A montage of comet images made using NASA’s Swift spacecraft illustrates just how different three comets can be. The images, including a never-released image of Comet 8P/Tuttle, were shown during a webcast called “Around the World in 80 Telescopes” Organized by the European Southern Observatory headquartered in Garching, Germany.
Swift’s primary job is to quickly alert astronomers about new gamma-ray bursts – powerful explosions from distant dying stars. “But Swift’s rapid response and flexibility allow us to perform other science while the spacecraft is waiting for gamma-ray bursts to occur,” said presenter Geronimo Villanueva, a planetary scientist at NASA’s Goddard Space Flight Center in Greenbelt, Md.
From its orbital perch, Swift can view targets using ultraviolet wavelengths, visible light, and X rays — and it’s the only observatory that sees them at the same time. Between bursts, astronomers task Swift to survey the entire sky at X-ray wavelengths, monitor exploding stars, image galaxies, and study comets.
This is a montage of comets Lulin, Tuttle and SW3.
Comets are clumps of frozen gases mixed with dust sometimes called “dirty snowballs.” These icy bodies cast off gas and dust whenever they venture near the sun. Most recently, Swift observed Comet Lulin as part of a study led by Jenny Carter at the University of Leicester, U.K. Lulin was faintly visible to the naked eye when it passed 38 million miles from Earth — or about 160 times farther than the moon – in late February.
Other comets captured by Swift include 73P/Schwassmann-Wachmann 3 (SW3) — a fragmenting comet that passed Earth in 2006 — and 8P/Tuttle, which rounded the sun in January 2008. “One of my projects is to work out the composition of Tuttle by studying the gases that surround it,” Villanueva said. Swift’s Ultraviolet/Optical Telescope includes a device called a grism that can separate wavelengths in ultraviolet light in much the same way as a prism spreads sunlight into colors. “Swift’s grism covers a ‘sweet spot’ where many key comet gases strongly emit.”
Swift also detects X rays from comets. The X rays arise through a process called charge exchange, as fast-moving ions emitted by the sun snatch electrons from neutral comet gases. Because this interaction occurs over such a large region, cometary X-ray emission can reach powers as high as a billion watts.
Comets provide excellent laboratories to explore this process, which may play an important role in young planetary systems and other places where hot and cold gases collide. Cometary X rays also serve as a way to probe conditions in solar ions streaming through the solar system (the solar wind).
Comet Lulin provides the best example of cometary X rays Swift has seen so far. “Lulin produced a lot of gas and very little dust, which reflects sunlight and makes comets much brighter,” said team member Stefan Immler, also at Goddard. This low dust content made Lulin faint enough that Swift could simultaneously image the comet in ultraviolet and X rays.

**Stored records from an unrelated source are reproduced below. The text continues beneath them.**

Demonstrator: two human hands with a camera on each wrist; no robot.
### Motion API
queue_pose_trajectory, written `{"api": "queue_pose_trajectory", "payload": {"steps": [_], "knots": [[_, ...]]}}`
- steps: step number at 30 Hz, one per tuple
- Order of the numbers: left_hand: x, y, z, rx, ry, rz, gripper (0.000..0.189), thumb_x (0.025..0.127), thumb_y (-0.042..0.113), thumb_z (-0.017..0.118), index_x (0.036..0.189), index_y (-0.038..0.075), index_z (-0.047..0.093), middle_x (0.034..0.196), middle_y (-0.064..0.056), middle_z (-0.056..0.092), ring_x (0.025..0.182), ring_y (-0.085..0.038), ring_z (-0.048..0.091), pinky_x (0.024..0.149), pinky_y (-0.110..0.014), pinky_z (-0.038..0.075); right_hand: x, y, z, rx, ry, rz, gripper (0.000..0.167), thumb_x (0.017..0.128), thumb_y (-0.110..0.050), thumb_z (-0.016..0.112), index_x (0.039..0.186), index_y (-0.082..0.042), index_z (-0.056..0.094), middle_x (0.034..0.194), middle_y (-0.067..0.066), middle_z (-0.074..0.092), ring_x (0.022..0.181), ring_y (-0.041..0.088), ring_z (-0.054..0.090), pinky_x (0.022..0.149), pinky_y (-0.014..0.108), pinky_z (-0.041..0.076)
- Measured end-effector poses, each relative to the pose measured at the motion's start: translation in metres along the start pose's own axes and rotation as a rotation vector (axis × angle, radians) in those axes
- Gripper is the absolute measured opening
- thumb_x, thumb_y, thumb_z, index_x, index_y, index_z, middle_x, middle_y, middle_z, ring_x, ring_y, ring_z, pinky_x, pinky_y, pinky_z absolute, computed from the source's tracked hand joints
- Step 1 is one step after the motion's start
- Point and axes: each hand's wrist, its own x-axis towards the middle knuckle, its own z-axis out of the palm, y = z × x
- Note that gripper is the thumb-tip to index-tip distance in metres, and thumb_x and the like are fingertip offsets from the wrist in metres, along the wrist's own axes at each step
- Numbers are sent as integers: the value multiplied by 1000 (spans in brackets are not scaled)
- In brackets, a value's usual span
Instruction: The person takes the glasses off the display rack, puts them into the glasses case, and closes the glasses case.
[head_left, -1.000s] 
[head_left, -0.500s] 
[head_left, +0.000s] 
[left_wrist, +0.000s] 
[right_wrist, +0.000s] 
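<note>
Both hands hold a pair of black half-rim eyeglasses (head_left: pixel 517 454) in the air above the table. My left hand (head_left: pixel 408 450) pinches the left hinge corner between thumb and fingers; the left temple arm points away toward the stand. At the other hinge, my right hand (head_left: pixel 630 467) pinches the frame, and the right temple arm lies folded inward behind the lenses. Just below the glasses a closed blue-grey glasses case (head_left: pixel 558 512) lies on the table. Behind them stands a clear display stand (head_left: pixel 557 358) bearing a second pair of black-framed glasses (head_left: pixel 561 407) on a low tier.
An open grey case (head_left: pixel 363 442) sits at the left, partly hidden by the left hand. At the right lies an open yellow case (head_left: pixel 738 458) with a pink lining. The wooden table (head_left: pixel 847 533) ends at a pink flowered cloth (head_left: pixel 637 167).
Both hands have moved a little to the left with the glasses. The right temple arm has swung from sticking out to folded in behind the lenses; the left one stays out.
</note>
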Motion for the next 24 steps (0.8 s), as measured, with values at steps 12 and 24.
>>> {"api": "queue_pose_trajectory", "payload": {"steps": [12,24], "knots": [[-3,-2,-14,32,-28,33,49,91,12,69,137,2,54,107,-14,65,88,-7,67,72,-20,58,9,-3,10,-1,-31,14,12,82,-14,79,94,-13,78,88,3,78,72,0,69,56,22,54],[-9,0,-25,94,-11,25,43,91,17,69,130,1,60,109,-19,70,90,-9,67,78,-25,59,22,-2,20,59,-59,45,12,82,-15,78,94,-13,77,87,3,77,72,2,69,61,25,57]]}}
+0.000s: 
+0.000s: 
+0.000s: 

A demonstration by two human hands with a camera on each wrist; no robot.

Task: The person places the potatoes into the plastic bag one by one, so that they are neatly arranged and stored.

“The problem with many comets is that we often cannot use all of Swift’s instruments because they are simply too bright,” Villanueva explained. Comet 17P/Holmes, which underwent a surprising outburst in October 2007, shed a lot of dust. “But we never detected X rays from Holmes, and it was too bright to study its ultraviolet spectrum.”
Neither SW3 nor Tuttle could be imaged in X rays with Swift, although NASA’s Chandra X-ray Observatory detected both comets. They each produced much less water than Comet Lulin, which was gushing out nearly 800 gallons of water a second when Swift observed it.
“Someone calculated that’s equivalent to $17,000 of bottled water each second,” Villanueva added, smiling.